* _What you need to do_: The required output is the exact run of lines in the listing below from the line holding "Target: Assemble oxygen" through the line holding "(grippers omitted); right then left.", with no pictures.
+ + + + + + +
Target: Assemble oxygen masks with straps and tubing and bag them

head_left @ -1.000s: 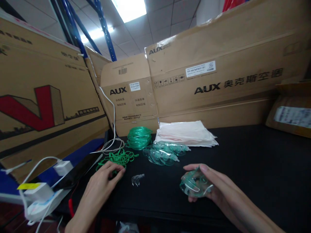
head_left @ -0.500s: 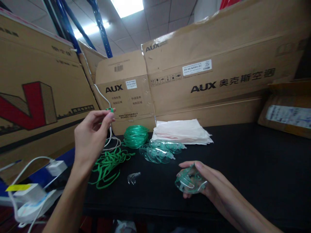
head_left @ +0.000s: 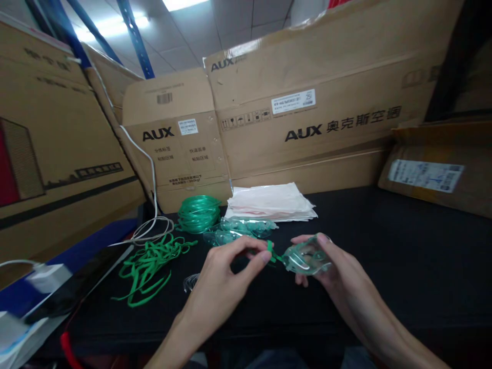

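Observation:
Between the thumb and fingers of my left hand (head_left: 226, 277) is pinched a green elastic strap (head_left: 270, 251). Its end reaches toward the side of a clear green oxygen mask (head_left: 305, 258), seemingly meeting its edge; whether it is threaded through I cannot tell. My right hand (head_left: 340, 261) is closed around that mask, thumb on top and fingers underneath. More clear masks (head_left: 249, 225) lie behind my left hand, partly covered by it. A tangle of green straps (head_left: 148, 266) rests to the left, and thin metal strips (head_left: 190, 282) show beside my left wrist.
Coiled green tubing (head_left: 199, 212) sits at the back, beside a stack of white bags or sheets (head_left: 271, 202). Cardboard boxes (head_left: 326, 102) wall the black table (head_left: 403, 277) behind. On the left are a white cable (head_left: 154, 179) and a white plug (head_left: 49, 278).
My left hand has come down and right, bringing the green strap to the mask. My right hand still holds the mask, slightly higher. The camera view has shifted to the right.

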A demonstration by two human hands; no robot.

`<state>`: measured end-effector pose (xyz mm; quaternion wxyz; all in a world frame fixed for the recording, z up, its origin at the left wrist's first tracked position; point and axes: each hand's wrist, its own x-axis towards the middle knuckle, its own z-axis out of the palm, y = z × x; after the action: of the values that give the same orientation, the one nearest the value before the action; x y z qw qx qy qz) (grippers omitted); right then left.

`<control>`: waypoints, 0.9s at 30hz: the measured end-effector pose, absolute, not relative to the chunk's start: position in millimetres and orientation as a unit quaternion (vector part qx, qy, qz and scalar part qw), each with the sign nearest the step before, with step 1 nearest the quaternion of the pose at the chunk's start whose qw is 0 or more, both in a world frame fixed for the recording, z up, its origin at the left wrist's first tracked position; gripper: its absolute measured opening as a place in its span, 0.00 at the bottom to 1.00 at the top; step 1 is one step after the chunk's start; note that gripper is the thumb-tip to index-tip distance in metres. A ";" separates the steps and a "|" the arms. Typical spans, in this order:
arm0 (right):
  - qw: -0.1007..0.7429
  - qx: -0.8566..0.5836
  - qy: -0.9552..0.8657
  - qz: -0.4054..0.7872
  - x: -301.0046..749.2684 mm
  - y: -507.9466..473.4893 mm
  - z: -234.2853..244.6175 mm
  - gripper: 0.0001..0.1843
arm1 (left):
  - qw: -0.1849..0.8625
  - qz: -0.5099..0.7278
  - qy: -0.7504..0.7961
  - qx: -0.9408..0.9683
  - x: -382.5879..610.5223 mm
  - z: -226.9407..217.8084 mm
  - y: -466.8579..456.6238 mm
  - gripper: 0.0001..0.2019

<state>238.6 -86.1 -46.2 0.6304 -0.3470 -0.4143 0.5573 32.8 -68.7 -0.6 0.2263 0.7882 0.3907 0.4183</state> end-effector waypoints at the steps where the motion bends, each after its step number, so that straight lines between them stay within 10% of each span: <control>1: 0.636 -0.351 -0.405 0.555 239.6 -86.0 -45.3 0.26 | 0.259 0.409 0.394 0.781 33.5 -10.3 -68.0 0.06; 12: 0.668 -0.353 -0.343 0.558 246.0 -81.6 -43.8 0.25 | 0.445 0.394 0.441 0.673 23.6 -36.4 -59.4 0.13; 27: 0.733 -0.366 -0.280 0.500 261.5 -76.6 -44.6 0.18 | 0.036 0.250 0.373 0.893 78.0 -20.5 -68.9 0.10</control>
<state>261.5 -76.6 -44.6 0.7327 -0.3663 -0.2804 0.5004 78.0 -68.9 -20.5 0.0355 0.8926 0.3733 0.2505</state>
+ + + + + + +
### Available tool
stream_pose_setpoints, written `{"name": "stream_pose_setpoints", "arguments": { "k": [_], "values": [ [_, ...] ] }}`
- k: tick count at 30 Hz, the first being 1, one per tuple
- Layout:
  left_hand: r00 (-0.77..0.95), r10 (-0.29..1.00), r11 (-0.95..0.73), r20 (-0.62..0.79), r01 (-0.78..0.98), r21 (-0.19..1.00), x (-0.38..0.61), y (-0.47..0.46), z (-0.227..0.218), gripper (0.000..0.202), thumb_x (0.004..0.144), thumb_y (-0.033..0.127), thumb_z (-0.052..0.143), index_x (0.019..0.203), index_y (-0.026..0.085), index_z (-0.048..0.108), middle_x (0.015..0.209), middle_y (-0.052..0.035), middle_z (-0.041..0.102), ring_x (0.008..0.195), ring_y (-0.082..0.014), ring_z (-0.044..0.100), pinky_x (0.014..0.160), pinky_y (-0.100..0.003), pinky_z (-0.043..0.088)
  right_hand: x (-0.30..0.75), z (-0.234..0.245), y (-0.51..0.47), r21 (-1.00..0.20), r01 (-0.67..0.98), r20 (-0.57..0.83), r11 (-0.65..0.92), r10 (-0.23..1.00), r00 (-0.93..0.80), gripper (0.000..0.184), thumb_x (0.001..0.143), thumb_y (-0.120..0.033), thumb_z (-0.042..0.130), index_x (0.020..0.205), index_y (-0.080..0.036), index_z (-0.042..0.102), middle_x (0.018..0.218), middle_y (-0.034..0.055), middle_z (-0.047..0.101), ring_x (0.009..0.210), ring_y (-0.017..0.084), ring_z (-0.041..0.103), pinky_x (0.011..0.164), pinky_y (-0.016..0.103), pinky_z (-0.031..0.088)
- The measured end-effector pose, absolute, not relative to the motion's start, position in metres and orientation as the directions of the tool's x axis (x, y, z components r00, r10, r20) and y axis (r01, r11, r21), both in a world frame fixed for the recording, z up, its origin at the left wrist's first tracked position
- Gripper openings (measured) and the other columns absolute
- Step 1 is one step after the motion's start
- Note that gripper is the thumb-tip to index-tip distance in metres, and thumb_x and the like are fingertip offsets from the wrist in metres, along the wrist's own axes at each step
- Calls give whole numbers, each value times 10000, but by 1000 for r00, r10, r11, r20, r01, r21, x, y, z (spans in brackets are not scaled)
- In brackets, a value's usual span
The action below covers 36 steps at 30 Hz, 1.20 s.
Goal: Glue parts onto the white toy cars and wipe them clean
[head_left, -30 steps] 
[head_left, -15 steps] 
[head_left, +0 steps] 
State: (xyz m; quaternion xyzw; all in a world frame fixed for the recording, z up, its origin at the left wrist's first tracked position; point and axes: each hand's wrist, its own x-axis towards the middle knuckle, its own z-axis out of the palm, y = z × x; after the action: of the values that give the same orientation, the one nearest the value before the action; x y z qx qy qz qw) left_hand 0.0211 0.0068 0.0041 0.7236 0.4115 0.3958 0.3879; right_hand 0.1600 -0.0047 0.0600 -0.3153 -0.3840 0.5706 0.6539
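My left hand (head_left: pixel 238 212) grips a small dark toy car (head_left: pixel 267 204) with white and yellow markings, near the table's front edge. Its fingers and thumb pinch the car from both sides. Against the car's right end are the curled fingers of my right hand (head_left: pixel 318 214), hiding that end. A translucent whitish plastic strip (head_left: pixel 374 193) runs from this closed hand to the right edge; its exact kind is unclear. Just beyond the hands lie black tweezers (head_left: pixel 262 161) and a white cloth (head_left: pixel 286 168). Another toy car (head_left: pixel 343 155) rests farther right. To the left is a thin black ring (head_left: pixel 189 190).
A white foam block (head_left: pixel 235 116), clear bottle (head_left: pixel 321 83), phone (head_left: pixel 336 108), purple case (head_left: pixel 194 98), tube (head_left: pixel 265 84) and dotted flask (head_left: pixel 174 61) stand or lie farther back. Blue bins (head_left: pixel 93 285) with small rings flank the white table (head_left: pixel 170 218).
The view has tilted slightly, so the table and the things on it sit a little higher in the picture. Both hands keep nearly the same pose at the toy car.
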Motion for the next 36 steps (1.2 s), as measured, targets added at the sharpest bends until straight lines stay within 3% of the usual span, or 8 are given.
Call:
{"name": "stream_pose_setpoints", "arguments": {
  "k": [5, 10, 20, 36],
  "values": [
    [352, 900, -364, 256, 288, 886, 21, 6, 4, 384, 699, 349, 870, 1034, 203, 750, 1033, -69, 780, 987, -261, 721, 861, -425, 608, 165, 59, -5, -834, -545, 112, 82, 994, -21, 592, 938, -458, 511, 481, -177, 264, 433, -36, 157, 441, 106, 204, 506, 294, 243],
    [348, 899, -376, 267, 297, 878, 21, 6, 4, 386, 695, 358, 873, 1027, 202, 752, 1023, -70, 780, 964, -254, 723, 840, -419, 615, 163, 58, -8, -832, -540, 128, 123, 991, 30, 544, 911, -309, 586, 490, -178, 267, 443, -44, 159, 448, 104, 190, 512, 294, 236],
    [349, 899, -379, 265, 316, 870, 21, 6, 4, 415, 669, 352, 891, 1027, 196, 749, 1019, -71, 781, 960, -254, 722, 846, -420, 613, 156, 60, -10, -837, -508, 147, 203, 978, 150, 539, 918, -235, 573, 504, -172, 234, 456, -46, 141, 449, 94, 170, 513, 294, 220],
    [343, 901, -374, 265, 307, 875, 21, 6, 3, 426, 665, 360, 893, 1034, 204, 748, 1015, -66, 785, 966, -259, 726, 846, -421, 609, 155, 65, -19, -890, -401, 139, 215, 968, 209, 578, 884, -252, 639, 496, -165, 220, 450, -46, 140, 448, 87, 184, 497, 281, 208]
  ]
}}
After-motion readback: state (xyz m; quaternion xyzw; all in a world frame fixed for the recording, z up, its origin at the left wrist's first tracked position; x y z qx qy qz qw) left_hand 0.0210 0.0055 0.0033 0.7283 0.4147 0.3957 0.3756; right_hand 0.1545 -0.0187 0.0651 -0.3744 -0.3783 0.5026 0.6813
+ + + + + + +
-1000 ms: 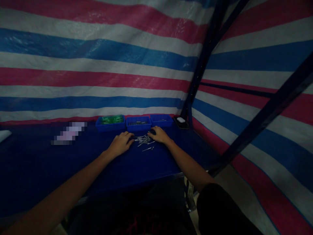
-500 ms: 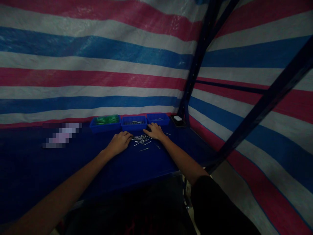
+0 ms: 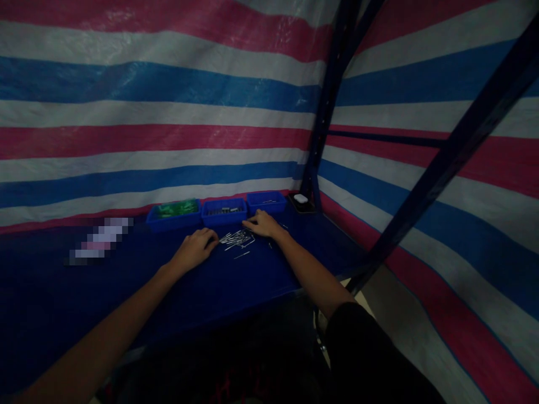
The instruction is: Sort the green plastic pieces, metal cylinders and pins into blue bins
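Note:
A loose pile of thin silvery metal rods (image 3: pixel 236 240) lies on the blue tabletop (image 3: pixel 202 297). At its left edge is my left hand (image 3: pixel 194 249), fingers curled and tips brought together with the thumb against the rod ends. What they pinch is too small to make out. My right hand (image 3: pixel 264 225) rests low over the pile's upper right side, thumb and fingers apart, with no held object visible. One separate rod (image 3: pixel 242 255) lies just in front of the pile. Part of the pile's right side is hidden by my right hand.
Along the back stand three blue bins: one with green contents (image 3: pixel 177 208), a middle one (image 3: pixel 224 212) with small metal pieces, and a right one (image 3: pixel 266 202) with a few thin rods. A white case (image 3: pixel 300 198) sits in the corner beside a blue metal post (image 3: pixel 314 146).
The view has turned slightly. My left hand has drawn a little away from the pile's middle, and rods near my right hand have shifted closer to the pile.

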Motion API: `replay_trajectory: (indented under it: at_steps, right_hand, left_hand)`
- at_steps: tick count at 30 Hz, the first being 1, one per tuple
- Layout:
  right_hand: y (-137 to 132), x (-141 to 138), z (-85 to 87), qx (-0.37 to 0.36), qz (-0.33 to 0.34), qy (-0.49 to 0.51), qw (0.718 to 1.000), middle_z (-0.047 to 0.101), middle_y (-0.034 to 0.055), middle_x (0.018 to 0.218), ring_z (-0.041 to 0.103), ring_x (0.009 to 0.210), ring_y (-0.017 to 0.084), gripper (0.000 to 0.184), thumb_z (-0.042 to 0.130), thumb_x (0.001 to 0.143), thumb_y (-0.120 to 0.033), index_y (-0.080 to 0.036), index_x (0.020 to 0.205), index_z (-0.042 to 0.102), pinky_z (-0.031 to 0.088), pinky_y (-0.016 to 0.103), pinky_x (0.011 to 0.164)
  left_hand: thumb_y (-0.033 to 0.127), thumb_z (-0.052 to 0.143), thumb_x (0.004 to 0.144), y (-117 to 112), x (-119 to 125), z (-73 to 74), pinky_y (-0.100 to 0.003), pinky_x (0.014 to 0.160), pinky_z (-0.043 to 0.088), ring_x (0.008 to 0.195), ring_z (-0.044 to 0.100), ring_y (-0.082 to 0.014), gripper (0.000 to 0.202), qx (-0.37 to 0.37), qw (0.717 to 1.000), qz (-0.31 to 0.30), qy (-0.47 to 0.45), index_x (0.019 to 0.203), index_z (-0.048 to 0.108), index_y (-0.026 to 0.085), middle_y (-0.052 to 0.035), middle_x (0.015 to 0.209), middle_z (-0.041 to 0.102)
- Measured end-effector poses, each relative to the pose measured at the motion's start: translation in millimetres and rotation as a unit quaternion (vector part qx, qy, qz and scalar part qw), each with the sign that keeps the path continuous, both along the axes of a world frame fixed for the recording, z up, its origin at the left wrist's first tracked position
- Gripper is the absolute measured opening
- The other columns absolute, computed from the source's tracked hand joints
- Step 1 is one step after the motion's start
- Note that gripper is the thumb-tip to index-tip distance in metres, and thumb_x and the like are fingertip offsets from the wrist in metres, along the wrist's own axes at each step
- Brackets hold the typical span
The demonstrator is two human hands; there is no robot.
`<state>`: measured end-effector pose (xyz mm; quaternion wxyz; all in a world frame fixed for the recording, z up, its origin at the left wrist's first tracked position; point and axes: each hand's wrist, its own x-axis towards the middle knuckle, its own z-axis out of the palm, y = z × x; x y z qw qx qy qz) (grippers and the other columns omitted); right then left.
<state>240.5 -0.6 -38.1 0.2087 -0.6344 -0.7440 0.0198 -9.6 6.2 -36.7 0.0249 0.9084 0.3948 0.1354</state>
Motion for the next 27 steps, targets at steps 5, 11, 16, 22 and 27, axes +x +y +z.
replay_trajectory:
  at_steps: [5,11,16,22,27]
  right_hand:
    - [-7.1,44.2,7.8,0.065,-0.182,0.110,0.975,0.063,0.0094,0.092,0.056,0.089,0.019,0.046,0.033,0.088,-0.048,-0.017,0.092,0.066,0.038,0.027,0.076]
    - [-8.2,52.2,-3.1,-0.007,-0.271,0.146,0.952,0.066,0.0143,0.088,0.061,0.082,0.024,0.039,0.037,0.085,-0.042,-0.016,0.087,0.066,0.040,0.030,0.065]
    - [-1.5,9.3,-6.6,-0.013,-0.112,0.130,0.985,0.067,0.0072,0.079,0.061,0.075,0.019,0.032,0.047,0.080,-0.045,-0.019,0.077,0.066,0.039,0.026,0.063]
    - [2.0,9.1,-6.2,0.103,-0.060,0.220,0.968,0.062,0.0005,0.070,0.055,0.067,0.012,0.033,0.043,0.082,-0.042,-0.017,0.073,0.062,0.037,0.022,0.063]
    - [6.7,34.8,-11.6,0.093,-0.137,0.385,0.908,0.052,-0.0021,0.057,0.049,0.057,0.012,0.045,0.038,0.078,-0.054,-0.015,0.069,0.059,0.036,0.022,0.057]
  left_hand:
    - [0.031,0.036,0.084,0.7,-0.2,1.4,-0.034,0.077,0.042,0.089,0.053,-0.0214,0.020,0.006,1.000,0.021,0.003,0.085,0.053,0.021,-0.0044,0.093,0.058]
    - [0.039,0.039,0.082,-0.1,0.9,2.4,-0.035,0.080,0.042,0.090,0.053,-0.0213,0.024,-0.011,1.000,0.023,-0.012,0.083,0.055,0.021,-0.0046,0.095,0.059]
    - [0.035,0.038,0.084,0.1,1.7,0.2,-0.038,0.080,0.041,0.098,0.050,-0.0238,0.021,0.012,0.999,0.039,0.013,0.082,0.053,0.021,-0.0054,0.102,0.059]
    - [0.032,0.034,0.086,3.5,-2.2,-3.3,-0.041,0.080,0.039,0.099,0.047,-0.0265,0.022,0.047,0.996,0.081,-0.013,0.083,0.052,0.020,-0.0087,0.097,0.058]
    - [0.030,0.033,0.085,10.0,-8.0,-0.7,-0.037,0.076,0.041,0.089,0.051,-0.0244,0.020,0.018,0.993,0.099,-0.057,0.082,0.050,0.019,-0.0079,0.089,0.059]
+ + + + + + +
* _Problem solution_:
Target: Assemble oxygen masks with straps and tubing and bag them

head_left @ -1.000s: 
head_left @ -0.500s: 
head_left @ +0.000s: 

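Observation:
Between the thumb and fingers of my left hand (head_left: 226, 277) is pinched a green elastic strap (head_left: 270, 251). Its end reaches toward the side of a clear green oxygen mask (head_left: 305, 258), seemingly meeting its edge; whether it is threaded through I cannot tell. My right hand (head_left: 340, 261) is closed around that mask, thumb on top and fingers underneath. More clear masks (head_left: 249, 225) lie behind my left hand, partly covered by it. A tangle of green straps (head_left: 148, 266) rests to the left, and thin metal strips (head_left: 190, 282) show beside my left wrist.
Coiled green tubing (head_left: 199, 212) sits at the back, beside a stack of white bags or sheets (head_left: 271, 202). Cardboard boxes (head_left: 326, 102) wall the black table (head_left: 403, 277) behind. On the left are a white cable (head_left: 154, 179) and a white plug (head_left: 49, 278).
My left hand has come down and right, bringing the green strap to the mask. My right hand still holds the mask, slightly higher. The camera view has shifted to the right.
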
A demonstration by two human hands; no robot.

`<state>`: measured end-effector pose (xyz mm; quaternion wxyz; all in a world frame fixed for the recording, z up, its origin at the left wrist's first tracked position; point and axes: each hand's wrist, its own x-axis towards the middle knuckle, its own z-axis out of the palm, y = z × x; after the action: of the values that give the same orientation, the one nearest the value before the action; x y z qw qx qy qz) (grippers omitted); right then left.

What was produced is the complete output.